◆ **BRIEF**:
A line belongs in the answer only if it contains the word "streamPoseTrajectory"; copy every such line from the listing below.

◆ **DATA BLOCK**:

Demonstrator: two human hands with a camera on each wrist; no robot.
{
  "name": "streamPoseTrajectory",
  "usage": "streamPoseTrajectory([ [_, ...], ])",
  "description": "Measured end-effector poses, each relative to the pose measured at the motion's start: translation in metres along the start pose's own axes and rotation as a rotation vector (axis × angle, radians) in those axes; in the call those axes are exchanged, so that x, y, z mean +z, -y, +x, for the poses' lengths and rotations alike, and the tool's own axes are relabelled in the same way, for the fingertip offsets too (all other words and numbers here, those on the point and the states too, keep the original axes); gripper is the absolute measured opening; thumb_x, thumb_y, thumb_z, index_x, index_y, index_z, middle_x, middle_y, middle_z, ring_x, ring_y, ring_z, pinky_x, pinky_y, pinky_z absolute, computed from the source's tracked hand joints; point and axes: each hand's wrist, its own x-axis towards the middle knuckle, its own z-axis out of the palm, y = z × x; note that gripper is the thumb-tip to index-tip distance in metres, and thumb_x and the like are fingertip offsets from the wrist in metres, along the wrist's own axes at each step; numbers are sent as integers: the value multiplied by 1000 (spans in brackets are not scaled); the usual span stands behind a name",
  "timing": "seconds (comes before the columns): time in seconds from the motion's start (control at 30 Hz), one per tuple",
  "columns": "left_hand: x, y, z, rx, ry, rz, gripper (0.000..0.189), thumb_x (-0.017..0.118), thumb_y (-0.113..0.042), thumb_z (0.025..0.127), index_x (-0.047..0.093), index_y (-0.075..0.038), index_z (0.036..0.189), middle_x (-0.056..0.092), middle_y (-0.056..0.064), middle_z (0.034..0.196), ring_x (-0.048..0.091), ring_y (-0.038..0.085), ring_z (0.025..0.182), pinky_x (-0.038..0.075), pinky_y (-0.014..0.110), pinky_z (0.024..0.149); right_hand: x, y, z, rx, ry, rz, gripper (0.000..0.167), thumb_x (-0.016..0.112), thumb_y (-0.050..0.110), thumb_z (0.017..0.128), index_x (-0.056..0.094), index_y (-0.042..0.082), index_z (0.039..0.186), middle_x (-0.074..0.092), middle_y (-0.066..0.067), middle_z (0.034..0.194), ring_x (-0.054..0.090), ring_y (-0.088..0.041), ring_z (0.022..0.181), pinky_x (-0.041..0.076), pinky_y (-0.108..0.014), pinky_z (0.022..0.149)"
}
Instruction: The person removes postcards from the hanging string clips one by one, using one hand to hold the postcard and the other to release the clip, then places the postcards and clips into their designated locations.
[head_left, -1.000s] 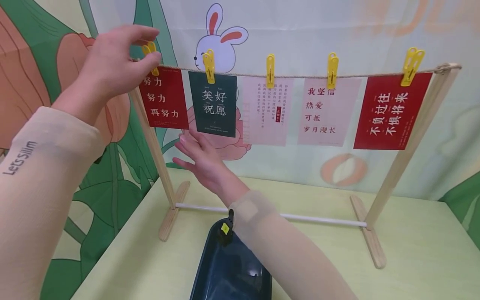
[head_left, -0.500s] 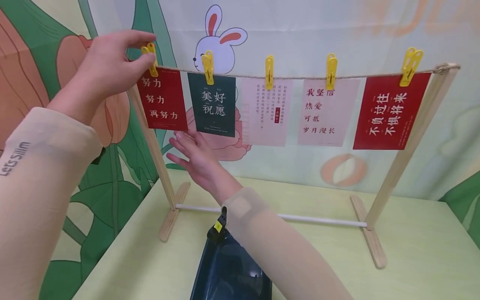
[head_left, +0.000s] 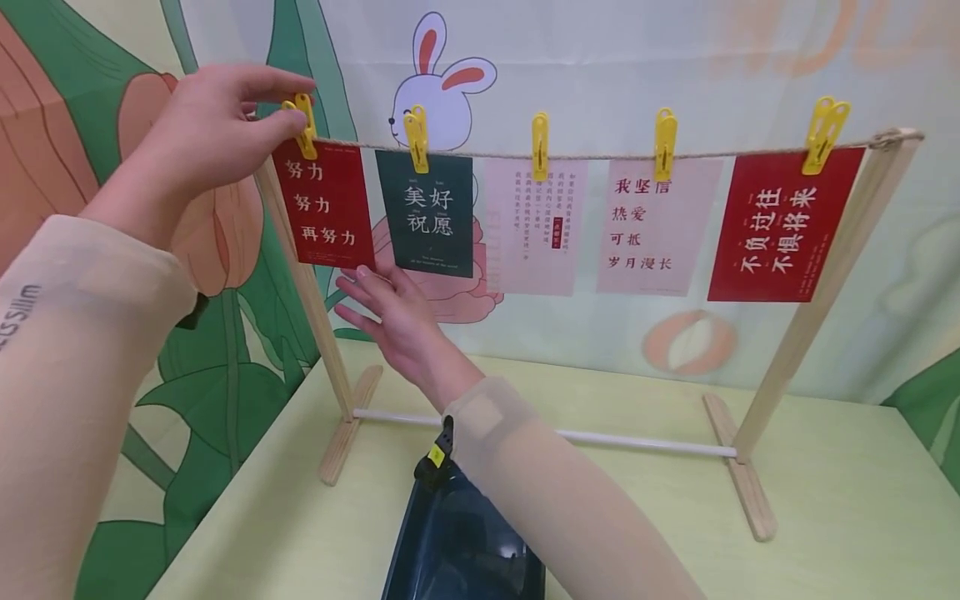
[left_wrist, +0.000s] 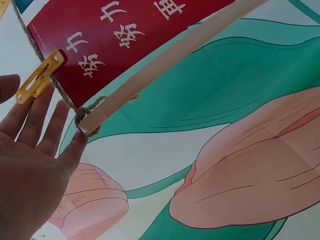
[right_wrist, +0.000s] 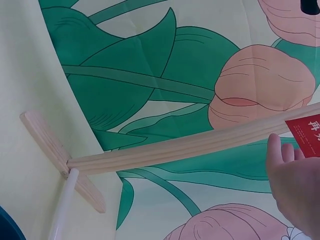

◆ **EXERCISE RESPONSE**:
  "name": "streamPoseTrajectory",
  "usage": "streamPoseTrajectory([ [_, ...], ])",

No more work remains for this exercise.